# Unsupervised Semantic Analysis tutorial

The **SemanticDetector** class is used to predict a sentiment score in a document / email.

For that purpose, two inputs are required:
- a list of seed words that caracterize a sentiment 
  Exemple : the seed words ["mad", "furious", "insane"] caracterize the sentiment "dissatisfaction"
- a trained embedding (Melusine **Embedding** class instance) to compute distances between words/tokens

The three steps for sentiment score prediction are the following:
- Instanciate a SentimentDetector object with a list of seed words as argument
- Use the SentimentDetector.fit method (with an embedding object as argument) to compute the lexicons
- Use the SentimentDetector.predict method on a document/email DataFrame to predict the sentiment score

## Minimal working exemple

In [2]:
import pandas as pd
import numpy as np

# NLP tools
from melusine.nlp_tools.embedding import Embedding
from melusine.nlp_tools.tokenizer import Tokenizer

# Models
from melusine.models.modeler_semantic import SemanticDetector

### Load email data

In [3]:
df_emails_clean = pd.read_csv('./data/emails_preprocessed.csv', encoding='utf-8', sep=';')
df_emails_clean = df_emails_clean[['clean_body']]
df_emails_clean = df_emails_clean.astype(str)

### Embedding

In [4]:
# Train an embedding using the text data in the 'clean_body' column
embedding = Embedding(input_column='clean_body', size=300, min_count=2)
embedding.train(df_emails_clean)

In [5]:
# Print a list of words present in the Embedding vocabulary
list(embedding.embedding.vocab.keys())[:3]

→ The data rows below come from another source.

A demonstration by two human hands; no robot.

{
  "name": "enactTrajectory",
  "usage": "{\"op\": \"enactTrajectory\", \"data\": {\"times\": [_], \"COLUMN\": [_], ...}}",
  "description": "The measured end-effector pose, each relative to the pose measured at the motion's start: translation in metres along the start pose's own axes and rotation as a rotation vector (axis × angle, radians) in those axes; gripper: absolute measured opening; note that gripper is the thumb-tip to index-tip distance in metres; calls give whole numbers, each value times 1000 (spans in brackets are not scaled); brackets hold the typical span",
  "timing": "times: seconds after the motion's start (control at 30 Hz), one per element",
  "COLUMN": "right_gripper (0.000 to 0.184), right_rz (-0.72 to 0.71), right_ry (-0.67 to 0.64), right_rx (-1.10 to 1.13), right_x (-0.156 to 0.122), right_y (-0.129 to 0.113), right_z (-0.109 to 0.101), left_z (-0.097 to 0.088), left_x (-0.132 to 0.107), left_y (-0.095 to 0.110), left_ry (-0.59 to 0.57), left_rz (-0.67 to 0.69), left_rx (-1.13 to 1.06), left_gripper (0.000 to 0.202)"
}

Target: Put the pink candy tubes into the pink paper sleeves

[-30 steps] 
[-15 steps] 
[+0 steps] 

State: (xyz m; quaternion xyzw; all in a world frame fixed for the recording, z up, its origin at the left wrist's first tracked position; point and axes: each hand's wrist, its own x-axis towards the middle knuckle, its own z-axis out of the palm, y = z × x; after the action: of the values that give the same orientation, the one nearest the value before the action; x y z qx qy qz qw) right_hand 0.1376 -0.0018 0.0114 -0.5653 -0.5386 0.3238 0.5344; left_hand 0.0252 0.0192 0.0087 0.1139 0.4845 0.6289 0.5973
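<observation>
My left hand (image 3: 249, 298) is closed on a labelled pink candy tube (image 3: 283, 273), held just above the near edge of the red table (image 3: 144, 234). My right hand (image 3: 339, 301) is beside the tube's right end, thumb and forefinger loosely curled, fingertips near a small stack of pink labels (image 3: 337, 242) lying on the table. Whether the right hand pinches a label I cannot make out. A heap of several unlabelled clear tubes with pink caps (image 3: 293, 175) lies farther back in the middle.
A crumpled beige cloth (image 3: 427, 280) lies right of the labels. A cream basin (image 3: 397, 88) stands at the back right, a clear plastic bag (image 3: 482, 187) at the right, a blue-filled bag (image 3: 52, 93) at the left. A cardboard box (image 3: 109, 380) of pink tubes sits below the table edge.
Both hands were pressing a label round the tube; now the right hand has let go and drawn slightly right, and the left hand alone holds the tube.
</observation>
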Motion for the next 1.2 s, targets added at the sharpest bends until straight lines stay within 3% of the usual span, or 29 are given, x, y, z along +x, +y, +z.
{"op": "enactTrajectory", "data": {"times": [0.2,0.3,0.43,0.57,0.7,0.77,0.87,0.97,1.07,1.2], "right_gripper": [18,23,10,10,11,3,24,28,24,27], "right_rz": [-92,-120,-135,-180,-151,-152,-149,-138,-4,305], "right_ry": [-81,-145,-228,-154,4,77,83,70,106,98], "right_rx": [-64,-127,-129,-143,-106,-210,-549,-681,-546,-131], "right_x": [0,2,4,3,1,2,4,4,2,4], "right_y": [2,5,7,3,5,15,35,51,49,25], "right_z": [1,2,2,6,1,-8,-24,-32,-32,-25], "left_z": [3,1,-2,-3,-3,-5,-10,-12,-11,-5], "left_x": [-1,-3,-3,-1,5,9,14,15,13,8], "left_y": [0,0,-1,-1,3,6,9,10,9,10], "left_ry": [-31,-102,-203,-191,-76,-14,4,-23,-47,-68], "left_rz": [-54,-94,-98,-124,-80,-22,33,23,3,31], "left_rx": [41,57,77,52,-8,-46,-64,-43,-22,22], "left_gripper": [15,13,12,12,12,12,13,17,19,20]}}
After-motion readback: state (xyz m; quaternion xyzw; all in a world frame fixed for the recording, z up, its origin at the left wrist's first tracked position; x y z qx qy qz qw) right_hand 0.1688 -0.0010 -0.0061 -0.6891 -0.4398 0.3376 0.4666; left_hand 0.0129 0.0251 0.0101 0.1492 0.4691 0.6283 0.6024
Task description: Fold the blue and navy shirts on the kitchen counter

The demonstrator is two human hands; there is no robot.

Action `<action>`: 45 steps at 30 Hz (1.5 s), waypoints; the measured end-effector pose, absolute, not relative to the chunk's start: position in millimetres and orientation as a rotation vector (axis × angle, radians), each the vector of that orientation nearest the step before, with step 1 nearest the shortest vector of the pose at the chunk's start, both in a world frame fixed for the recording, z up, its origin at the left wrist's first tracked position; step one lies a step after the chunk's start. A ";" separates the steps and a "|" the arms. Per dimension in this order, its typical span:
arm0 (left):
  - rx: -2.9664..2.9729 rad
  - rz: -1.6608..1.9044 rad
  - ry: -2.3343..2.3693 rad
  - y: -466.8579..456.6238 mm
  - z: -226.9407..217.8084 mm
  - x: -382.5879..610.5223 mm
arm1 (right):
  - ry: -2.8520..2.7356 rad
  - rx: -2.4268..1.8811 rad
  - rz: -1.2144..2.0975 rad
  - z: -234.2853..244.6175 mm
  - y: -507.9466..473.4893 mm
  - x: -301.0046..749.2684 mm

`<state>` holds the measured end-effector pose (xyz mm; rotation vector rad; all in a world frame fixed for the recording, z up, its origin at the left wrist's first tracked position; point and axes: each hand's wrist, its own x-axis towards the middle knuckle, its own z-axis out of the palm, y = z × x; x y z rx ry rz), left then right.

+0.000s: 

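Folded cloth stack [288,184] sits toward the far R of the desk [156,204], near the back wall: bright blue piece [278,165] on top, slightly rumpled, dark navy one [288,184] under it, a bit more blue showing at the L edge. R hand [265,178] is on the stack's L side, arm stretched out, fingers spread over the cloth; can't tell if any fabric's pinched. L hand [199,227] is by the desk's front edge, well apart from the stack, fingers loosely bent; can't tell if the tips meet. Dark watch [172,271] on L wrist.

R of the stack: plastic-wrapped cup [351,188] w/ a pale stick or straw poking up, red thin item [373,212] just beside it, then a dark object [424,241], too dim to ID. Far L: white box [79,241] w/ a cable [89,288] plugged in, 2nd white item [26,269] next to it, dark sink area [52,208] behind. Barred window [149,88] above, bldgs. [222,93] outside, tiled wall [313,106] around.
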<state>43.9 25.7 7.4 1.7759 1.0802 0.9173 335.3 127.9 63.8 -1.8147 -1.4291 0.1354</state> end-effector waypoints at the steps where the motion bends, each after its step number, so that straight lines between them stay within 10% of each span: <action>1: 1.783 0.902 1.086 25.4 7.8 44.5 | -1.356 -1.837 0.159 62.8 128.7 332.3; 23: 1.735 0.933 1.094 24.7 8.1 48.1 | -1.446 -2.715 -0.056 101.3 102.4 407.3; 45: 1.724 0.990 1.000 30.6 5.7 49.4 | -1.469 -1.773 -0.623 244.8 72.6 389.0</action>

['client', 'chez', 'pouvez']

In [6]:
# Test the trained embedding : print most similar words
embedding.embedding.most_similar('client', topn=3)

[('lundi', 0.11570599675178528),
 ('parking', 0.0929856076836586),
 ('comme', 0.0910312682390213)]

### Tokenizer

In [7]:
# Tokenize the text in the clean_body column
tokenizer = Tokenizer (input_column='clean_body', stop_removal=True, n_jobs=20)
df_emails_clean = tokenizer.fit_transform(df_emails_clean)

In [8]:
# Test the tokenizer : print tokens
df_emails_clean['tokens'].head()

0    [client, chez, pouvez, etablir, flag_name_, fi...
1    [informe, nouvelle, immatriculation, enfin, fa...
2    [suite, a, conversation, telephonique, mardi, ...
3    [fais, suite, a, mail, envoye, bulletin, salai...
4    [voici, ci, joint, bulletin, salaire, comme, d...
Name: tokens, dtype: object

### Instanciate and fit the Sentiment Detector

In [9]:
seed_word_list = ['immatriculation']

# Instanciate a SentimentDetector object
semantic_detector = SemanticDetector(base_seed_words=seed_word_list, tokens_column='tokens')

# Fit the SentimentDetector using the trained embedding
semantic_detector.fit(embedding=embedding)

In [10]:
print('List of seed words:')
print(semantic_detector.seed_list)

List of seed words:
['immatriculation']


In [11]:
seed_word = semantic_detector.seed_list[0]
lexicon = semantic_detector.lexicon_dict[seed_word]
sorted_lexicon = dict(sorted(lexicon.items(), key = lambda x: x[0]))

print(f'(Part of) Lexicon associated with the seed word "{seed_word}":')
for word, sentiment_score in list(sorted_lexicon.items())[:10]:
    print('  ' + word + ' : ' + str(sentiment_score))

(Part of) Lexicon associated with the seed word "immatriculation":
  00 : -0.01054505
  1 : -0.028735867
  2 : 0.034027718
  a : -0.05048247
  adresse : -0.12165247
  afin : 0.03517899
  ainsi : -0.05758333
  assurance : 0.061626766
  assurer : 0.06983626
  attached : -0.027480457


### Predict and print the sentiment score

**Warning :** In this exemple, the embedding is trained on a corpus of 40 emails which is WAY too small to yield valuable results

In [12]:
# Choose the name of the column returned (default is "score")
return_column = "semantic_score"

# Predict the sentiment score on each email of the DataFrame
df_emails_clean = semantic_detector.predict(df_emails_clean, return_column=return_column)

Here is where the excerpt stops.